Albus Dumbledore gazed fondly into the familiar eyes of the headmistress of Hogwarts School of Witchcraft and Wizardry. It had taken them this long to realize what they meant to each other. Now, in the dark recesses of Dumbledore's office it all seemed so real.
Various odd articles that filled the room served as distractions and yet, at the same time, they enhanced the experience: this was the world they lived in. There were the old books that seemed to glimmer on the shelves and they reminded them both of the love they had toward their world, and each other. The moving pictures and portraits on the walls gazed at them with eyes of solitude, saying without words they knew, for the sake of the students and the outside world, that they were sworn to secrecy.

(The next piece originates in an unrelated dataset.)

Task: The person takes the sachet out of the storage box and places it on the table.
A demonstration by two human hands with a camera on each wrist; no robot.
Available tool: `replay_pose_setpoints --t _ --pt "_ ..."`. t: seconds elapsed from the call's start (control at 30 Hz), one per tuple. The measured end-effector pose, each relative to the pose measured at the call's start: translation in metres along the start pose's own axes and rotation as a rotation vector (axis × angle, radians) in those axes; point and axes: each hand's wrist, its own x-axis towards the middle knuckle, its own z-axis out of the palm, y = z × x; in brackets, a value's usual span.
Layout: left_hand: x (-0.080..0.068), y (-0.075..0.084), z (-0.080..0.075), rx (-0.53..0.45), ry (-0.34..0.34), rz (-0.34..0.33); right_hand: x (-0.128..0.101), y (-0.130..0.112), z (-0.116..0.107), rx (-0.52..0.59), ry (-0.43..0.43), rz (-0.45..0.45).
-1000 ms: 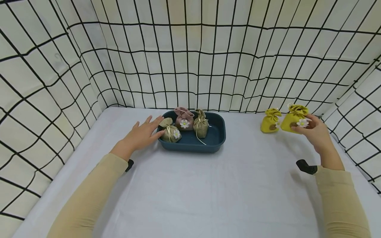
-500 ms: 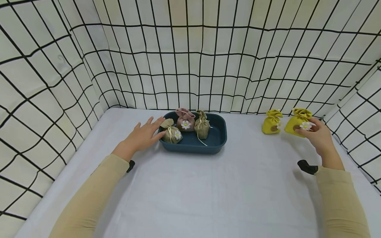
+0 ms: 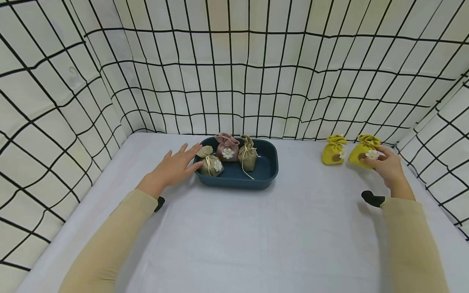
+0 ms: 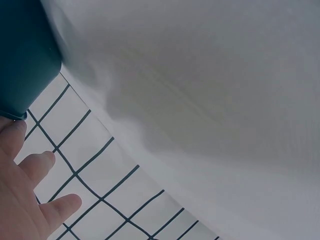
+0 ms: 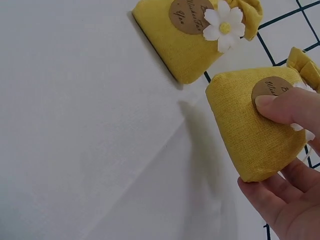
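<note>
My right hand (image 3: pixel 391 166) holds a yellow drawstring pouch (image 3: pixel 360 151) with a white flower and a round brown label. In the right wrist view the thumb lies on the label of this pouch (image 5: pixel 240 120), with the fingers behind and under it. A second yellow pouch (image 3: pixel 333 151) stands just to its left. My left hand (image 3: pixel 176 165), fingers spread, rests at the left rim of a dark blue tray (image 3: pixel 238 182). Inside the tray sit a tan pouch (image 3: pixel 207 165) with a flower, a pink pouch (image 3: pixel 223 148) and another tan pouch (image 3: pixel 247 156) tied with cord.
A white cloth (image 3: pixel 249 236) covers the table. White walls with a black grid (image 3: pixel 220 73) enclose the back and both sides, close behind the tray and the yellow pouches. Black wrist mounts (image 3: pixel 373 199) stick out below the hands.
My right hand has lowered the yellow pouch slightly, bringing it about level with the other yellow one. The left hand, the tray and its pouches stay put.
</note>
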Motion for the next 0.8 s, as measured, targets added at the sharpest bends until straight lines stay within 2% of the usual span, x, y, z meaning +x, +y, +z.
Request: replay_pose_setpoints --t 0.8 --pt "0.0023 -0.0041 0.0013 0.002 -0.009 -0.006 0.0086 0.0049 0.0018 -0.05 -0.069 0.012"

The pensieves, the crystal globes, the wands, they reminded them of the dangers of the world around them-- and their secret love. Although perilous, was it also not sacred? And beautiful? Indeed. And last of all, the crimson glimmer of the ruby feathers on the soaring phoenix that passed overhead was yet the most symbolic of their eternal affair, for it was much more than that. They were together, and always would be.
Their fingers intertwined, their eyes flitted the other's wrinkled countenance. Though aged, there was certain artfulness in how they had become, both of them, masterpieces of the genius that was time. They knew it. All knew it. It was them. They were one.